### [EXERCISE BRIEF]
Filter the entries that follow, copying every line in which the word "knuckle" appears.

DATA TO PROCESS Start Marker

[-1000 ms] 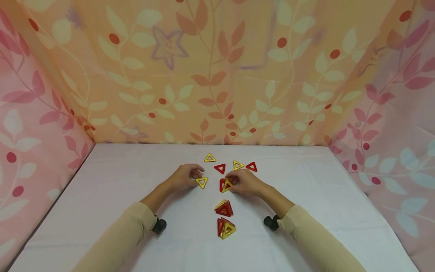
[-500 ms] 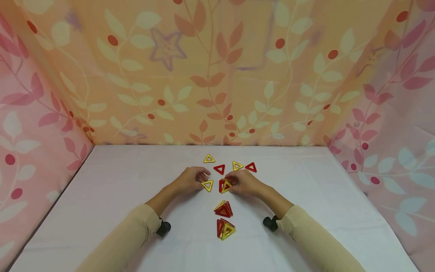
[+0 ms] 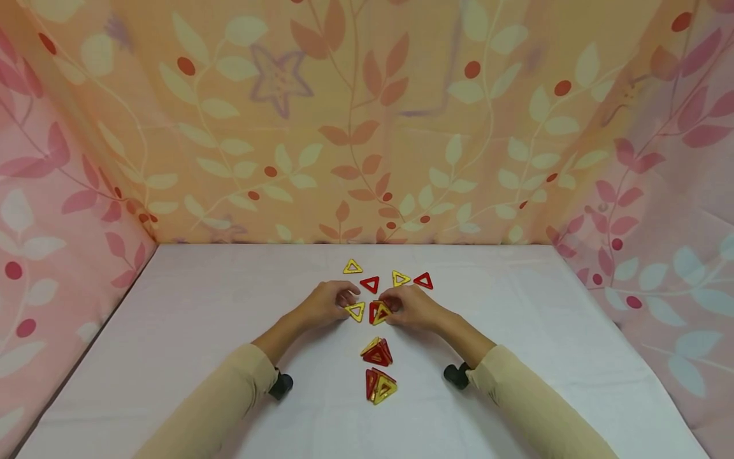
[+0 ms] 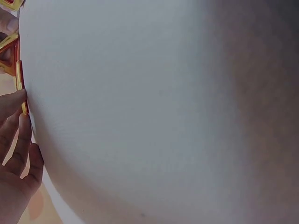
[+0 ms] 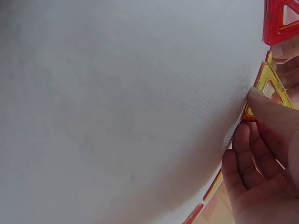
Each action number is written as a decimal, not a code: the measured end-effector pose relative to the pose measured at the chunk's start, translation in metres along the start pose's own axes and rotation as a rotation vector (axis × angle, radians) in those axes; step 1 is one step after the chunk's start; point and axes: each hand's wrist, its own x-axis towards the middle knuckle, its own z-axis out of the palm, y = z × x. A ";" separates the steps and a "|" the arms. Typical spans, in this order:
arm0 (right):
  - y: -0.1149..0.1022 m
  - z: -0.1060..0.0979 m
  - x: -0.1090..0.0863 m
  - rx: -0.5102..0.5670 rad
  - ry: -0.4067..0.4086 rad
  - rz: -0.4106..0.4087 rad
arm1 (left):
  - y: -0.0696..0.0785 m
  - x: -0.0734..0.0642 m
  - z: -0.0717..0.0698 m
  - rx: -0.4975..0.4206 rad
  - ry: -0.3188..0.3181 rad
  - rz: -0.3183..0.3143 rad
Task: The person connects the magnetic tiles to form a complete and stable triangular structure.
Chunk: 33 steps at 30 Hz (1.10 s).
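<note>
Yellow at the left hand [image 3: 321, 304]: pinched a hollow-centred triangular tile [image 3: 362, 312] by its left corner between thumb and fingertips, closed to about the tile's thickness, with the upper fingers loosely bent. Held it near, and to the left of, a red-and-yellow tile cluster [image 3: 378, 313], with a slim gap showing between them in the head view. Gripped that cluster in the right hand [image 3: 411, 309], thumb at a corner of its yellow face, fingers bent; could not tell its number of tiles. Had a second cluster [image 3: 376, 352] and a third cluster [image 3: 381, 386] lined up toward the body on the white cloth [image 3: 229, 306]. Had four loose tiles lying flat farther out: a yellow tile [image 3: 353, 273], a red tile [image 3: 376, 284], another yellow tile [image 3: 395, 279] and, rightmost, another red tile [image 3: 429, 281]. Wore beige sleeves [image 3: 212, 401] and black wrist cameras [image 3: 281, 386]. Faced an orange leaf-patterned curtain [image 3: 424, 191].
</note>
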 end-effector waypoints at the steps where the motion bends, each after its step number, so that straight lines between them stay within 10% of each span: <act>1: 0.000 0.000 0.000 -0.003 -0.001 0.001 | 0.001 0.000 0.000 -0.001 -0.001 0.001; 33: 0.000 -0.001 -0.001 0.009 0.000 -0.015 | 0.004 0.003 0.008 0.003 -0.009 0.022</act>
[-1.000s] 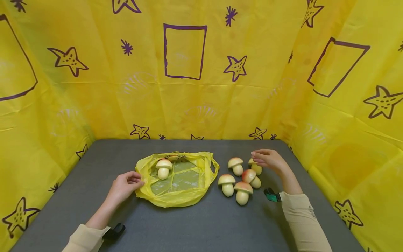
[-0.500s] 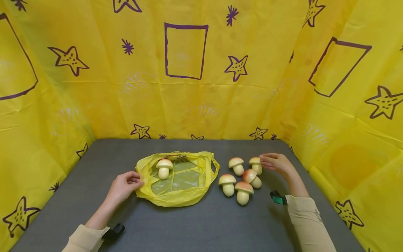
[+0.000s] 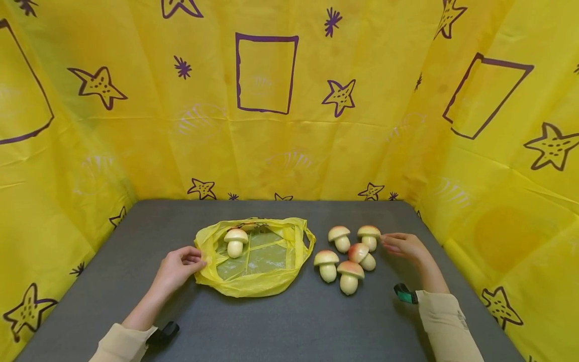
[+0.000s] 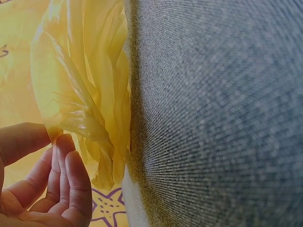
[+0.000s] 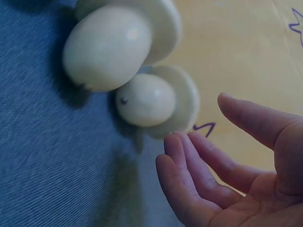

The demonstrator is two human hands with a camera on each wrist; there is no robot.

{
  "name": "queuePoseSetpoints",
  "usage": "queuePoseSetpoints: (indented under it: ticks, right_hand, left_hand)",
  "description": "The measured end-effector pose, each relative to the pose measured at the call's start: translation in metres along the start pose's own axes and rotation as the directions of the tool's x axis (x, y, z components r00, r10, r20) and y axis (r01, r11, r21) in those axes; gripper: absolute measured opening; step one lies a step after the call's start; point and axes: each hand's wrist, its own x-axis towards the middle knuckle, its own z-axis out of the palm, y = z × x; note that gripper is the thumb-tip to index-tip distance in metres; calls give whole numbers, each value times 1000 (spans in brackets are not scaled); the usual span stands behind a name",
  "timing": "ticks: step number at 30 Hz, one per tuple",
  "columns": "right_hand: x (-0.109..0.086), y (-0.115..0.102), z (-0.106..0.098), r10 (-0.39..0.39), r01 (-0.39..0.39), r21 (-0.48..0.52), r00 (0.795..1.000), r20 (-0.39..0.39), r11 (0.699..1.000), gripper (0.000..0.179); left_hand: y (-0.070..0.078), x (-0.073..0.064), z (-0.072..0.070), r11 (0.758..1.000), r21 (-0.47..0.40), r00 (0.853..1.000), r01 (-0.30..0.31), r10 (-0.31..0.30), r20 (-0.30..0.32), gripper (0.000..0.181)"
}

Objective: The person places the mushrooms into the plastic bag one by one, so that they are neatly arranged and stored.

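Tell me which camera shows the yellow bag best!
The head view: from above, it shows nearly all of the yellow bag, with one mushroom inside. The left wrist view shows only a crumpled side, close up, pinched by the left hand. The right wrist view doesn't show it.

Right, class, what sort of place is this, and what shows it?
Probably a staged tabletop booth: yellow, star-patterned, cloth-like sheets hang on three sides of a dark grey table, which bears cream, red-tinged, toy-like mushrooms.

Downward head and close right-wrist views share mushrooms [image 3: 359, 253].
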Motion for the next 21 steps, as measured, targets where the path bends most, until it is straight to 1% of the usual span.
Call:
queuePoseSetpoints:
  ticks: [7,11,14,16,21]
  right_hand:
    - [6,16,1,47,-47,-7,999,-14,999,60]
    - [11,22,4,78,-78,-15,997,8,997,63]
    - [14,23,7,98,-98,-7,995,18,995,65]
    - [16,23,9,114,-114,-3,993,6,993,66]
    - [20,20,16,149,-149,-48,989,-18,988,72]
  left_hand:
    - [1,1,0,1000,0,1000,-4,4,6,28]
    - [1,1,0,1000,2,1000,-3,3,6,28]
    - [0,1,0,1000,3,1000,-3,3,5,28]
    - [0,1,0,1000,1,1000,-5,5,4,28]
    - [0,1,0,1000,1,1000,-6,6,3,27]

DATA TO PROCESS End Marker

### [REPLY]
Each action number is written as a decimal, not a code: the measured end-effector pose relative to the pose measured at the chunk's start, translation in metres along the start pose's own axes and rotation as a rotation vector (axis × angle, radians) in those axes; step 1 is one step after the chunk's start; point and axes: each hand's wrist, its own x-axis towards the middle knuckle, its own z-axis out of the palm, y = z × x. A ";" separates the steps and a "|" the arms. Typical spans, in this order:
  "description": "The measured end-effector pose, each relative to the pose measured at the call's start: translation in metres along the start pose's own axes and rotation as the directions of the tool's x axis (x, y, z components r00, r10, r20) and y axis (r01, r11, r21) in those axes; gripper: absolute measured opening; step one lies a step after the call's start; point and axes: each hand's wrist, its own x-axis towards the middle knuckle, its own z-axis out of the palm, y = z × x; note that gripper is the thumb-tip to index-tip distance in metres; calls give whole numbers, each value times 1000 (spans in brackets are not scaled); the usual span stands behind a name",

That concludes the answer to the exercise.